| Work to be completed |
All lines in the data below carrying the string "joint" are to be located and copied.

| Recorded information |
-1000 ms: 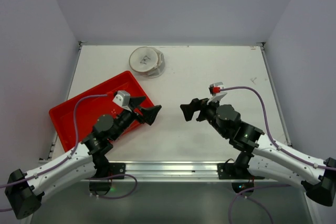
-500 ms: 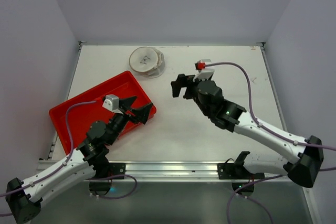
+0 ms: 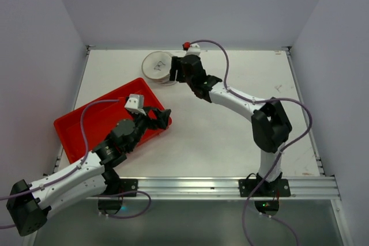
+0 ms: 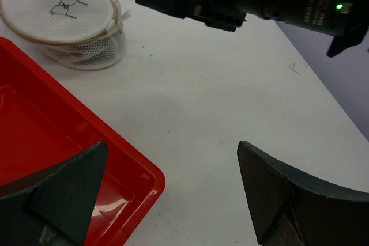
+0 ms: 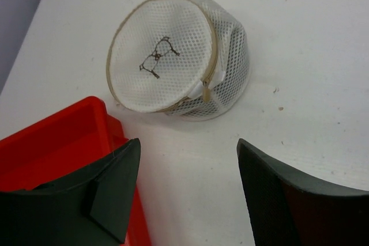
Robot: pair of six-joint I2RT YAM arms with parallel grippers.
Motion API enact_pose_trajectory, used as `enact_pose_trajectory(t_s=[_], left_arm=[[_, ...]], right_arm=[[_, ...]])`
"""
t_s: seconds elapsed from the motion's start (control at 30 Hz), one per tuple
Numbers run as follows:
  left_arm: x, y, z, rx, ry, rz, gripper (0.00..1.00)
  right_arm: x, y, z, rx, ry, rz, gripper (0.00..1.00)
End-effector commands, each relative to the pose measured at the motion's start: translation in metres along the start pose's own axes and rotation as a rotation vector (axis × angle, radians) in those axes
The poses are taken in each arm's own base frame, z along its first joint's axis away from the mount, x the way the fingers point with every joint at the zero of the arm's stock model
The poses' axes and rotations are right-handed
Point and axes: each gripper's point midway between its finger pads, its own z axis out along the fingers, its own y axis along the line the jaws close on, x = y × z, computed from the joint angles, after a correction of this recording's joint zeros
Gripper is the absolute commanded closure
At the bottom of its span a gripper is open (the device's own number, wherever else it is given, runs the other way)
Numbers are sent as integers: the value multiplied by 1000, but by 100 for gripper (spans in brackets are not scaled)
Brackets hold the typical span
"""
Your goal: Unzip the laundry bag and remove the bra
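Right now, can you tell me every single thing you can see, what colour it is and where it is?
laundry bag: one, white mesh with a tan zip rim, far side of the table just past the tray, lid shut
tray: one, red, left side of the table, nothing seen in it
table: one, white, under everything
walls: three, pale grey, around the table
left arm: one, white and black, reaching over the tray
right arm: one, white and black, stretched to the far side
left pincer: one, black, open, above the tray's right corner
right pincer: one, black, open, right beside the laundry bag, not touching it
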Motion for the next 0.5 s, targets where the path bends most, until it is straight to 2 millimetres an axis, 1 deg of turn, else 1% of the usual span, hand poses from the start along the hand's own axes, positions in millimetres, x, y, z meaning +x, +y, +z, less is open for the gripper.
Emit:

| Task response |
Robot: pair of six-joint I2RT YAM arms with parallel grippers.
The poses are taken in each arm's own base frame, z along its first joint's axis away from the mount, x the way the fingers point with every joint at the zero of the arm's stock model
Point and axes: each gripper's point midway between its finger pads, its own z axis out along the fingers, its own y axis along the line the jaws close on, x = y × z, computed from the joint angles, after a correction of this recording's joint zeros

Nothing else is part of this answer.